Me siento en el mesón de la cocina en completo silencio, tomando de a pequeños sorbos mi café. El sonido del reloj en la pared me atormenta, el tic tac que hace alterar mis nervios. Dios, odio esas cosas, pero no dejo de ver la hora, siguiendo en varias ocasiones la manecilla pequeña en su recorrido por los números, porque no tengo nada mejor que hacer, Se supone que el lunes retomaré mis clases, entraré de nuevo en mi rutina de estudiante promedio: Hola estrés, hola exámenes y hola de nuevo a los profesores que seguramente no recuerdan mi nombre; si soy sincera, yo tampoco lo recordaría, son contadas las veces que alcé la voz para compartir algo con la clase o para responder alguna pregunta que no me fuera exigida.

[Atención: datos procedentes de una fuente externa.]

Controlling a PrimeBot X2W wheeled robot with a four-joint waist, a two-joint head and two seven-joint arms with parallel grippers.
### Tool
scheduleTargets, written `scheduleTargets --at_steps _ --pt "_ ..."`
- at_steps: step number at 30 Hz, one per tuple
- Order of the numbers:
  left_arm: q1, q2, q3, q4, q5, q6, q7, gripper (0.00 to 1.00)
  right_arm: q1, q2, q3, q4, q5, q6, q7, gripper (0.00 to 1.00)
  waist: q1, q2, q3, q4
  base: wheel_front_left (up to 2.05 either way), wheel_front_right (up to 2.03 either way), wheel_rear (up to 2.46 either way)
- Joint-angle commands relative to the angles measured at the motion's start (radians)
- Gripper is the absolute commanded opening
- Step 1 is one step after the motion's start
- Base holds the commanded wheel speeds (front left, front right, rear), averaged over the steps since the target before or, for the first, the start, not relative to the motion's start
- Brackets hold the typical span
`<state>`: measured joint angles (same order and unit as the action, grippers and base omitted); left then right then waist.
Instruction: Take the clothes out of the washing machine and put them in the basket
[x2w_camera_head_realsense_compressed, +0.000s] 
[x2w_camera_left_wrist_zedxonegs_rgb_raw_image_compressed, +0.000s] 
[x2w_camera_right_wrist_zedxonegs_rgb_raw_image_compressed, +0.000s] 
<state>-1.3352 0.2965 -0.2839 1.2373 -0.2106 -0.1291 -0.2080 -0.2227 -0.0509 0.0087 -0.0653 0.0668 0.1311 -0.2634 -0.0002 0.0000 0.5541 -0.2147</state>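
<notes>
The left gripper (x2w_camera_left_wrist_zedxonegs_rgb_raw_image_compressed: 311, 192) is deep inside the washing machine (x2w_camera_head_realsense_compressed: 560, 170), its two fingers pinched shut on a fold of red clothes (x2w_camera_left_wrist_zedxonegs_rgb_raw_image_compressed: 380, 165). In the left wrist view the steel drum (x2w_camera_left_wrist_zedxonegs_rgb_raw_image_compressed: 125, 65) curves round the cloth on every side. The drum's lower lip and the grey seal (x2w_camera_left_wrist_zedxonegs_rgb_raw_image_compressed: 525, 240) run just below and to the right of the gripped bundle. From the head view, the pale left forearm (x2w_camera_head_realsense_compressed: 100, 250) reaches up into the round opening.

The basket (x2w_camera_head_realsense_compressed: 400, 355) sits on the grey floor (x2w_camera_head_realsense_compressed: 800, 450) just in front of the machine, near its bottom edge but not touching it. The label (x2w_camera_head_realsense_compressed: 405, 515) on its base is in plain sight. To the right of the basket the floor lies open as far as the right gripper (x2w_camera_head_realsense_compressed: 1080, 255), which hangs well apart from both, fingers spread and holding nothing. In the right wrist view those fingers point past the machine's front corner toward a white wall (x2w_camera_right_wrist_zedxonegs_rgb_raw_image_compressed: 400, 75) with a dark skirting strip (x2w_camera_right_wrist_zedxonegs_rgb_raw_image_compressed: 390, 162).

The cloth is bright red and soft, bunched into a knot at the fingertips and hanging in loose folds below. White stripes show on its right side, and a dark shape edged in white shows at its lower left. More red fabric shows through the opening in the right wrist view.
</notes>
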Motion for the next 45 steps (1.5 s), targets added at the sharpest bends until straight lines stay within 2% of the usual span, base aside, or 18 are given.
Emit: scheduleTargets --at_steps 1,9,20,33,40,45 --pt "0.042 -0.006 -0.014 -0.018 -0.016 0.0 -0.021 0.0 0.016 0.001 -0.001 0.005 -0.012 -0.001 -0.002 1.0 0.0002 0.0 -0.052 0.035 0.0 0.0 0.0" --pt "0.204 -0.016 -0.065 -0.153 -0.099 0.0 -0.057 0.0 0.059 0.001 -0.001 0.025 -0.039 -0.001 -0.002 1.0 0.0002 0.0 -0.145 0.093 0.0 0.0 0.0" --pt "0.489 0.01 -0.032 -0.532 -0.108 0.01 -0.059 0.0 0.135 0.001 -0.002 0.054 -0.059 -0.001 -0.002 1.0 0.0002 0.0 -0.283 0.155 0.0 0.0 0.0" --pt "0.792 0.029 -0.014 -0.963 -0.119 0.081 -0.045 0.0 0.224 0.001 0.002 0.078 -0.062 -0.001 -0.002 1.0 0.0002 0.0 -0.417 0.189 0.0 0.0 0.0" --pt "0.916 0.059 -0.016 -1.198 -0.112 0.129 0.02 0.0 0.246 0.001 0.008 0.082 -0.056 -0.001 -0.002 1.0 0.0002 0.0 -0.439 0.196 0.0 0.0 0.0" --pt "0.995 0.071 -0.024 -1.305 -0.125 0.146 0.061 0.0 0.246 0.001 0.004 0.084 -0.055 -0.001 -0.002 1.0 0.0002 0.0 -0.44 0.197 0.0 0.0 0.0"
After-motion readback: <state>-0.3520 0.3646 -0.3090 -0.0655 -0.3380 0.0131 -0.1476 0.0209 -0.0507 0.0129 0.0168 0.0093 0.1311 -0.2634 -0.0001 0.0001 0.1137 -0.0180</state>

Era la mayor parte del tiempo un fantasma, y eso me gusta. Aparte de los lazos de amistad que ya he hecho, no tengo intención de conocer más gente en mi vida.

Soy... algo parecido a un imán de la mala suerte.

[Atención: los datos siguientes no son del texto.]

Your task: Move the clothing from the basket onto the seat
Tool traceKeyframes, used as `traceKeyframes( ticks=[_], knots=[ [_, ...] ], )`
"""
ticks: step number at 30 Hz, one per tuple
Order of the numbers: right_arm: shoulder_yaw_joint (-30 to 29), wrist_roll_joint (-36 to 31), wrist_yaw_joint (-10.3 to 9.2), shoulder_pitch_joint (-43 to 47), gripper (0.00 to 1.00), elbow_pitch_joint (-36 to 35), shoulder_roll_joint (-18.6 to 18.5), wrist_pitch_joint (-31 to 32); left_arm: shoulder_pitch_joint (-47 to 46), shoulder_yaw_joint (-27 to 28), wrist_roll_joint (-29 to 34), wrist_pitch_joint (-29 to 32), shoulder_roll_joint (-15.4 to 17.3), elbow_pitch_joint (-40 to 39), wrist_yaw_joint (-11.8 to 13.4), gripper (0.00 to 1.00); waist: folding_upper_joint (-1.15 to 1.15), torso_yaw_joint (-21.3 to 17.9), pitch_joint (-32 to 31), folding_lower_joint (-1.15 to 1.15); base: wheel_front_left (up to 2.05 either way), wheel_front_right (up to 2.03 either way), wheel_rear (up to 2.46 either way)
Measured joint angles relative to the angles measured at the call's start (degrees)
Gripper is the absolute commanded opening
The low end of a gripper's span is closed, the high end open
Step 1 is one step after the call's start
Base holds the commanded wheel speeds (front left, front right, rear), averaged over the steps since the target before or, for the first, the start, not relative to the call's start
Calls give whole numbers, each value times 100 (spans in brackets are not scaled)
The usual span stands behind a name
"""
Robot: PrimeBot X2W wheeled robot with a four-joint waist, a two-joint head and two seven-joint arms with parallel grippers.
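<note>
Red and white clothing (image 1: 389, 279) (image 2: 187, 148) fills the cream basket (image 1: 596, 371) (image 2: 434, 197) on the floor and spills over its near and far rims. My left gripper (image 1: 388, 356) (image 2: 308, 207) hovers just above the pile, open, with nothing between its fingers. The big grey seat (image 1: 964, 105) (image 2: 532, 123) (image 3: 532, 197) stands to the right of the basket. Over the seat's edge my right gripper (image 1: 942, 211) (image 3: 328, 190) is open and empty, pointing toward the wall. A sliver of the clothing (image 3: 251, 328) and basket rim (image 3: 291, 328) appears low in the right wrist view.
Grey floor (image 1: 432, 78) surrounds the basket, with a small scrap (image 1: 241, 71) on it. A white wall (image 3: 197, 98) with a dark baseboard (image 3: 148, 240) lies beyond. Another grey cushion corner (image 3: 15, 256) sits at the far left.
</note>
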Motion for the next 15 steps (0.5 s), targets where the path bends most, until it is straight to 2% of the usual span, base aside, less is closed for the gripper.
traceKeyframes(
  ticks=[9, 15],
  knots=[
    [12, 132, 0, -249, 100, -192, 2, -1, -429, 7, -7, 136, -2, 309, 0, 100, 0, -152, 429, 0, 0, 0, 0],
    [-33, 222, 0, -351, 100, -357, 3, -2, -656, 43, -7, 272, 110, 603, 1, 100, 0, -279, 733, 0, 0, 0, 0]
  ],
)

La mayoría de las personas con las que interactúo demasiado desaparecen o simplemente se van, porque empiezan a pasar cosas malas a su alrededor.

Me frustra pensar que le he pasado también mi mala suerte a Saher; antes de mudarnos juntas a la cuidad todo estaba bien, pero luego empezó a sentir las miradas y su mundo comenzó a oscurecerse poco a poco.

Me siento culpable por todo lo que ha pasado, y ya no sé qué hacer. Cuando la vi con la cuchilla a punto de cortar su muñeca temblé, me negaba a perderla a ella, no soportaría asistir a otro funeral; solté lo que llevaba y solo corrí, arrebatándole esa cosa de las manos. Fue un movimiento tan tosco que todavía no sé cómo llegué a cortarme yo, pero lo importante era que Saher estaba bien, en ese momento la sangre de mi mano no me importaba. Esa noche lloré como nunca lo había hecho, me hizo recordar todo de golpe, las emociones se mezclaron en mi pecho, tostando mis cables: La impotencia, el dolor, la pérdida, el sabor amargo que te dejan los recuerdos de una persona que no volverás a ver, todo eso me abrumaba.

Y lo peor es que todavía lo hace, pero tengo que seguir con mi vida, porque me detengo yo, no el resto del mundo... Es cruel decirlo, incluso oírlo, muchos podrían tacharme de insensible, pero es la realidad.

Así funcionan las personas, así funciona todo nuestro entorno.